Alas, the codecs module provides only "a snare and a delusion":
>>> import pprint, codecs
>>> pprint.pprint([(k, getattr(codecs, k)) for k in dir(codecs) if k.startswith('BOM')])
[('BOM', '\xff\xfe'), #### aarrgghh!! ####
('BOM32_BE', '\xfe\xff'),
('BOM32_LE', '\xff\xfe'),
('BOM64_BE', '\x00\x00\xfe\xff'),
('BOM64_LE', '\xff\xfe\x00\x00'),
('BOM_BE', '\xfe\xff'),
('BOM_LE', '\xff\xfe'),
('BOM_UTF16', '\xff\xfe'),
('BOM_UTF16_BE', '\xfe\xff'),
('BOM_UTF16_LE', '\xff\xfe'),
('BOM_UTF32', '\xff\xfe\x00\x00'),
('BOM_UTF32_BE', '\x00\x00\xfe\xff'),
('BOM_UTF32_LE', '\xff\xfe\x00\x00'),
('BOM_UTF8', '\xef\xbb\xbf')]
>>>
Update 2 If you have not yet decoded your input, and wish to check it for a BOM, you need to check for TWO different BOMs for UTF-16 and at least TWO different BOMs for UTF-32. If there was only one way each, then you wouldn't need a BOM, would you?
Here verbatim unprettified from my own code is my solution to this:
def check_for_bom(s):
bom_info = (
('\xFF\xFE\x00\x00', 4, 'UTF-32LE'),
('\x00\x00\xFE\xFF', 4, 'UTF-32BE'),
('\xEF\xBB\xBF', 3, 'UTF-8'),
('\xFF\xFE', 2, 'UTF-16LE'),
('\xFE\xFF', 2, 'UTF-16BE'),
)
for sig, siglen, enc in bom_info:
if s.startswith(sig):
return enc, siglen
return None, 0
The input s
should be at least the first 4 bytes of your input.
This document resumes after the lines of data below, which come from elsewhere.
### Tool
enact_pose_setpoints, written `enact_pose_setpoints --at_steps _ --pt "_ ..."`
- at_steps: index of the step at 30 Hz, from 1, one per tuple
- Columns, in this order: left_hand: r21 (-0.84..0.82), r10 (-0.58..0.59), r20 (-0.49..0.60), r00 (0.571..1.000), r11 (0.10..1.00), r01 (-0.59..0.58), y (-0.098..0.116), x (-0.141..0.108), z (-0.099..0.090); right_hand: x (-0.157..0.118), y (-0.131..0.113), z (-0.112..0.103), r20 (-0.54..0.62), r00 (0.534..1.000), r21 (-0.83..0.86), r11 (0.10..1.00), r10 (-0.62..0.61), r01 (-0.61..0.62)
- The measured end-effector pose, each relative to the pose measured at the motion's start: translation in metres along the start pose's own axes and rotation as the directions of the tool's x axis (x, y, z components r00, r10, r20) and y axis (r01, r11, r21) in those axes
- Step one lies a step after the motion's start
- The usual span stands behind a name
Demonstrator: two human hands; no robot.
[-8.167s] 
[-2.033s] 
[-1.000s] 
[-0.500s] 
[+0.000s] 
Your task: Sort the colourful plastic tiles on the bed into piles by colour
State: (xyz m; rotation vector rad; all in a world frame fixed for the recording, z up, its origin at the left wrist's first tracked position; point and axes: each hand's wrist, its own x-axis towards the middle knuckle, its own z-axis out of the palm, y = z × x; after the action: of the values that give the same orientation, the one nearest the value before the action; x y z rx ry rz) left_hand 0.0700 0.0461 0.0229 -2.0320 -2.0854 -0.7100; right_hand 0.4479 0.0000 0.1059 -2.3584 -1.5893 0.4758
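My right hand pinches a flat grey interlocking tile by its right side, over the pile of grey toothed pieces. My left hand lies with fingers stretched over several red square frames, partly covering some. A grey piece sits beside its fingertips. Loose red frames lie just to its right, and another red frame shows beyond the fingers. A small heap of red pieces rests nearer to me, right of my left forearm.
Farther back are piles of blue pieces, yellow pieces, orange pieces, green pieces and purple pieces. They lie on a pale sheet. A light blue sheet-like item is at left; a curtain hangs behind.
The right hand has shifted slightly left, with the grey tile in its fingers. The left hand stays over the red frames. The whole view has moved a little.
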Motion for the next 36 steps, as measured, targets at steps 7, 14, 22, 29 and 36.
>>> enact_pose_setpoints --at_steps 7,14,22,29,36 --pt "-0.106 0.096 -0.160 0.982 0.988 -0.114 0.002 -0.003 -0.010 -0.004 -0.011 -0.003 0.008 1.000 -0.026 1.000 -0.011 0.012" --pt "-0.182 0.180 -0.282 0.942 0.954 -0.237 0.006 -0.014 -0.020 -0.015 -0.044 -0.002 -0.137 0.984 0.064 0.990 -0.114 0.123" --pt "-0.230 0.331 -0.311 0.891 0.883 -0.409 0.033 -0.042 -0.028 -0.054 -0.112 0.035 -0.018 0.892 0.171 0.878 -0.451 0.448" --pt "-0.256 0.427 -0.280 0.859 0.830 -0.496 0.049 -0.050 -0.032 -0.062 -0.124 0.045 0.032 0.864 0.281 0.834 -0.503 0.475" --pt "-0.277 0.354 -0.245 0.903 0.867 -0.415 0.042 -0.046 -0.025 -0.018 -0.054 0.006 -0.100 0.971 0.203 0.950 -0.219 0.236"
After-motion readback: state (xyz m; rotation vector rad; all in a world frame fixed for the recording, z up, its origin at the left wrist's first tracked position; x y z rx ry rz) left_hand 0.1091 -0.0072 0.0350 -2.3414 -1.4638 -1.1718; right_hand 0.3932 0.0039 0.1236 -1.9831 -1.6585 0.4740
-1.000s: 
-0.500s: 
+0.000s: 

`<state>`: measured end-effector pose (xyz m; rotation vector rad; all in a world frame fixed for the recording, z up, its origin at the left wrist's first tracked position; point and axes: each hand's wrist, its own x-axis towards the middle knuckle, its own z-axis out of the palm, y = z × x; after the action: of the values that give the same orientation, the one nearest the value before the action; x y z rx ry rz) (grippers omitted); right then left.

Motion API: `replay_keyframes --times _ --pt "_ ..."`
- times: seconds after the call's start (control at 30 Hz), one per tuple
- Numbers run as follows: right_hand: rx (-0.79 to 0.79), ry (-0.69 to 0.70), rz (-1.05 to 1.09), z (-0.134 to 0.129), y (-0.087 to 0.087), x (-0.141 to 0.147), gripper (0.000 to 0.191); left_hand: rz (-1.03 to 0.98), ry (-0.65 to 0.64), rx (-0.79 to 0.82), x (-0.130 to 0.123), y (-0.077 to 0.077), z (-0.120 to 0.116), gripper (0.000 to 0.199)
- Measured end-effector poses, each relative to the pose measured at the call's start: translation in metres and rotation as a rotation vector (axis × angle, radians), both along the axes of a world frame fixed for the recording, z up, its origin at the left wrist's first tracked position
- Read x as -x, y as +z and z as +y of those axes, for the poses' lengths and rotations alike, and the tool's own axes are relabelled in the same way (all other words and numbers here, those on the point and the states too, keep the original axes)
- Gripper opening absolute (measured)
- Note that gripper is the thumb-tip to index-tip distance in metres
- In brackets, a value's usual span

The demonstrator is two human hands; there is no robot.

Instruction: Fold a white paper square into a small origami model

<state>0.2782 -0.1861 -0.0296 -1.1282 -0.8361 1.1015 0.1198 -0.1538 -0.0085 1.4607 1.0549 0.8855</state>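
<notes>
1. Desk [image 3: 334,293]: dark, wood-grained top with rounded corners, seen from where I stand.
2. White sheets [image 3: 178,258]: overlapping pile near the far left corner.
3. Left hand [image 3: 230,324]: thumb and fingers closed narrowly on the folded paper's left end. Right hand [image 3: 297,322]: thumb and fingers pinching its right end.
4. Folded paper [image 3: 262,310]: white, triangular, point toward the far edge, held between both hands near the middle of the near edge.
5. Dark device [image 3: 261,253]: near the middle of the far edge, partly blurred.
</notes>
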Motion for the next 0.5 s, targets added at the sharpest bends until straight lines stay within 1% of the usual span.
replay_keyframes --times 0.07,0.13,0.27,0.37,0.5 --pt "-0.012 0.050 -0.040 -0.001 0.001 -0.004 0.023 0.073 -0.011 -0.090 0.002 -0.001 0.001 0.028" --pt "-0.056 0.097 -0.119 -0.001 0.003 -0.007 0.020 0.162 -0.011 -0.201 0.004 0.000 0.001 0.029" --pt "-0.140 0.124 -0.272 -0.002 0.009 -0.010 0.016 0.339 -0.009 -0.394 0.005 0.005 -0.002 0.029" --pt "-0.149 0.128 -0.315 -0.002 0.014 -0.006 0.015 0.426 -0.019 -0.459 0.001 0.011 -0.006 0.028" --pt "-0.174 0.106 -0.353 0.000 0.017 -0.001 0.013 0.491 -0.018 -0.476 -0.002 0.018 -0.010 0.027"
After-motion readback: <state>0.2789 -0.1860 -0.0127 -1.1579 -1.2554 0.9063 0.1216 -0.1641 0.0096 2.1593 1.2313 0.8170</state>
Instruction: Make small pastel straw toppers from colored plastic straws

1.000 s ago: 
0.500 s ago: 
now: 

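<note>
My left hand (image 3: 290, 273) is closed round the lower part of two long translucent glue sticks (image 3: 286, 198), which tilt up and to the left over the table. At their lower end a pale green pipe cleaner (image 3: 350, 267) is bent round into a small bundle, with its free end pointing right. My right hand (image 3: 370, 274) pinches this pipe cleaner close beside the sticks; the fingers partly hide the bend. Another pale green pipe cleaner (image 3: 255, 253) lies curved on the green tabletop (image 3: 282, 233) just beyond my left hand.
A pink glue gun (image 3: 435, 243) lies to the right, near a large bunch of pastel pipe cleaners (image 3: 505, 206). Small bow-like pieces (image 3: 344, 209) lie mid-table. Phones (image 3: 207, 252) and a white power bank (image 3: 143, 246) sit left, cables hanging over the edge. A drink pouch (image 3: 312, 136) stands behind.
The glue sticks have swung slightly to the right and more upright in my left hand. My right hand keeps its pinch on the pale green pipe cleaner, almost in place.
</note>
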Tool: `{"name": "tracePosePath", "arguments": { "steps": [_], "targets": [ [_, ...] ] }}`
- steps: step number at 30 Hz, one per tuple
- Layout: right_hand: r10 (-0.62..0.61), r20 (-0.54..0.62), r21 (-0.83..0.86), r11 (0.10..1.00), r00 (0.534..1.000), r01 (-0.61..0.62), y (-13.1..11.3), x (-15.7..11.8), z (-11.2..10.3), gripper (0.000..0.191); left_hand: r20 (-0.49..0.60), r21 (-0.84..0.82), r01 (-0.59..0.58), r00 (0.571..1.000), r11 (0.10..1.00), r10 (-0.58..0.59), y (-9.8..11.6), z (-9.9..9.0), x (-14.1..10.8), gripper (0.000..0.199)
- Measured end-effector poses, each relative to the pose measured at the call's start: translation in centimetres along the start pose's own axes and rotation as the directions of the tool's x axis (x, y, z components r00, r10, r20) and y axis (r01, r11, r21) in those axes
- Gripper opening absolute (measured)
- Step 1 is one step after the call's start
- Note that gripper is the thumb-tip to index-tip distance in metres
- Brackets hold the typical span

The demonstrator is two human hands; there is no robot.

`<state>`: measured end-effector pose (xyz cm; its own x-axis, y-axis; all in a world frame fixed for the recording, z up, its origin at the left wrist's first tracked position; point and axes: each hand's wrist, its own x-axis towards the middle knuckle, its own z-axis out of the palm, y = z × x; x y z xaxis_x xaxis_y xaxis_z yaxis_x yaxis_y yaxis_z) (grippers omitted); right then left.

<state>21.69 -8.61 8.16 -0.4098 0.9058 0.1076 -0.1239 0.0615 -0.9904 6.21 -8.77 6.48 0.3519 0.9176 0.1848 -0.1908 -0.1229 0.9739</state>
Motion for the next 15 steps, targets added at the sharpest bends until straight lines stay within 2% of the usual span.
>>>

It returns the encoding that can be used to decode the post-BOM part of your input, plus the length of the BOM (if any).
If you are paranoid, you could allow for another 2 (non-standard) UTF-32 orderings, but Python doesn't supply an encoding for them and I've never heard of an actual occurrence, so I don't bother.